(RECORDED DATA):
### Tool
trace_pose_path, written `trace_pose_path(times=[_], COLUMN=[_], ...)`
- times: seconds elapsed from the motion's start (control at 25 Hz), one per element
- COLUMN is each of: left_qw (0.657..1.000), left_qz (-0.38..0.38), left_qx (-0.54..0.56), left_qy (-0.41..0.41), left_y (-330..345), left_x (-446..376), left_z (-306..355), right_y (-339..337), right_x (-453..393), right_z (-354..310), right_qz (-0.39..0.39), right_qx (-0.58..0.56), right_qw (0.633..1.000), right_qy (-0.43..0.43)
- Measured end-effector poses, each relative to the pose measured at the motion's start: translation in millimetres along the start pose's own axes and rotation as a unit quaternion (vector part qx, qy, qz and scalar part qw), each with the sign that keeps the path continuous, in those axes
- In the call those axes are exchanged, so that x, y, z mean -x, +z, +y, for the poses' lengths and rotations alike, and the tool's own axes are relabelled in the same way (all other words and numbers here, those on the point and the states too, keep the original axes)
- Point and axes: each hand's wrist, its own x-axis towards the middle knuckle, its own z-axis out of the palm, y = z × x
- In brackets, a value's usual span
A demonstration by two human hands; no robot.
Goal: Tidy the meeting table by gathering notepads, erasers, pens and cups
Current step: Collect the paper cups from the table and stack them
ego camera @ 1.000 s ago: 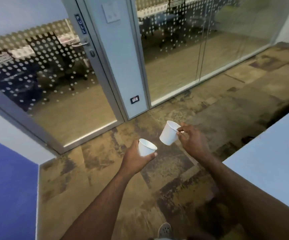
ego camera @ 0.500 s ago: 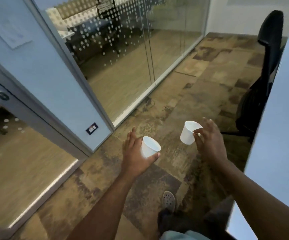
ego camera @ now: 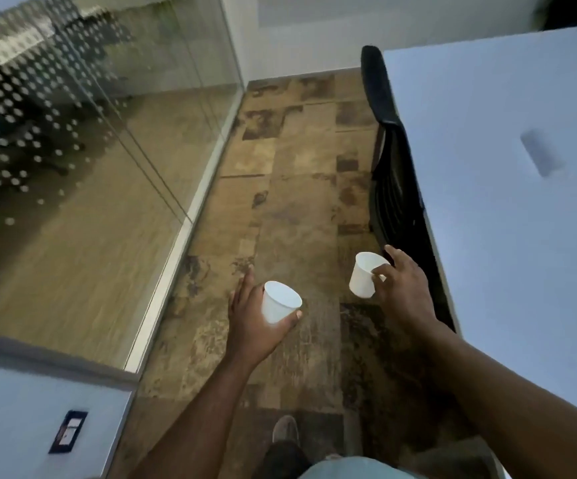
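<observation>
My left hand (ego camera: 250,326) grips a white paper cup (ego camera: 278,305) from below and behind, thumb along its lower side, the cup tilted with its mouth up and to the right. My right hand (ego camera: 406,292) pinches a second white paper cup (ego camera: 364,274) by its rim, thumb inside; that cup leans to the left. Both cups hang in the air over the carpet, apart from each other. The white meeting table (ego camera: 508,219) fills the right side, with my right hand just left of its edge.
A black office chair (ego camera: 389,174) is tucked against the table's left edge, just beyond my right hand. A glass wall (ego camera: 100,150) with a dot pattern runs along the left. Patterned brown carpet (ego camera: 297,188) forms an aisle between them. My shoe (ego camera: 285,430) shows below.
The view has swung right, from the glass door to the aisle beside the table. Both hands still hold their cups, now further apart, and the table and chair come closer.
</observation>
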Motion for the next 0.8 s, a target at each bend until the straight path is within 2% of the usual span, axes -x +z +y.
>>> trace_pose_path(times=[0.2, 0.4, 0.52, 0.8], left_qw=[0.990, 0.952, 0.930, 0.871], left_qz=[-0.094, -0.196, -0.248, -0.348], left_qx=[0.056, 0.100, 0.114, 0.176], left_qy=[0.093, 0.211, 0.248, 0.299], left_y=[42.6, 72.2, 92.2, 156.3], left_x=[-119.4, -215.2, -241.9, -260.1], left_z=[32.4, 77.9, 111.6, 204.2], right_y=[-6.2, -20.8, -27.2, -54.5], right_x=[-43.5, -66.3, -66.4, -78.1], right_z=[19.3, 31.7, 45.0, 110.8], right_qz=[0.027, 0.110, 0.138, 0.192], right_qx=[0.057, 0.094, 0.103, 0.133], right_qw=[0.995, 0.973, 0.954, 0.911], right_qy=[0.077, 0.179, 0.246, 0.339])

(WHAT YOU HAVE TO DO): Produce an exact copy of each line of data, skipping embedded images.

(SOLUTION TO THIS TASK):
### Tool
trace_pose_path, written `trace_pose_path(times=[_], COLUMN=[_], ...)`
- times: seconds elapsed from the motion's start (control at 25 Hz), one per element
- COLUMN is each of: left_qw (0.657..1.000), left_qz (-0.38..0.38), left_qx (-0.54..0.56), left_qy (-0.41..0.41), left_y (-330..345), left_x (-446..376), left_z (-306..355), right_y (-339..337), right_x (-453..393), right_z (-354..310), right_qz (-0.39..0.39), right_qx (-0.58..0.56), right_qw (0.633..1.000), right_qy (-0.43..0.43)
- Measured end-effector poses, each relative to the pose measured at the motion's start: translation in millimetres along the start pose's own axes and rotation as a unit quaternion (vector part qx, qy, qz and scalar part qw), each with the sign that keeps the path continuous, in those axes
- In the call those axes are exchanged, so that x, y, z mean -x, +z, +y, for the poses' lengths and rotations alike, and the tool's own axes are relabelled in the same way (all other words and numbers here, those on the point and the states too, keep the original axes)
- Point and axes: each hand's wrist, its own x-axis towards the middle knuckle, its own z-axis out of the palm, y = z × x
- In brackets, a value's usual span
A demonstration by two human hands; no robot.
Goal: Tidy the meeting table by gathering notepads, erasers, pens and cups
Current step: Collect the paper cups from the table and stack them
ego camera @ 1.000 s ago: 
ego camera @ 0.500 s ago: 
ego camera @ now: 
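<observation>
My left hand (ego camera: 250,326) grips a white paper cup (ego camera: 278,305) from below and behind, thumb along its lower side, the cup tilted with its mouth up and to the right. My right hand (ego camera: 406,292) pinches a second white paper cup (ego camera: 364,274) by its rim, thumb inside; that cup leans to the left. Both cups hang in the air over the carpet, apart from each other. The white meeting table (ego camera: 508,219) fills the right side, with my right hand just left of its edge.
A black office chair (ego camera: 389,174) is tucked against the table's left edge, just beyond my right hand. A glass wall (ego camera: 100,150) with a dot pattern runs along the left. Patterned brown carpet (ego camera: 297,188) forms an aisle between them. My shoe (ego camera: 285,430) shows below.
The view has swung right, from the glass door to the aisle beside the table. Both hands still hold their cups, now further apart, and the table and chair come closer.
</observation>
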Motion for the next 0.8 s, a target at each bend until the straight path is within 2% of the usual span, axes -x +z +y.
>>> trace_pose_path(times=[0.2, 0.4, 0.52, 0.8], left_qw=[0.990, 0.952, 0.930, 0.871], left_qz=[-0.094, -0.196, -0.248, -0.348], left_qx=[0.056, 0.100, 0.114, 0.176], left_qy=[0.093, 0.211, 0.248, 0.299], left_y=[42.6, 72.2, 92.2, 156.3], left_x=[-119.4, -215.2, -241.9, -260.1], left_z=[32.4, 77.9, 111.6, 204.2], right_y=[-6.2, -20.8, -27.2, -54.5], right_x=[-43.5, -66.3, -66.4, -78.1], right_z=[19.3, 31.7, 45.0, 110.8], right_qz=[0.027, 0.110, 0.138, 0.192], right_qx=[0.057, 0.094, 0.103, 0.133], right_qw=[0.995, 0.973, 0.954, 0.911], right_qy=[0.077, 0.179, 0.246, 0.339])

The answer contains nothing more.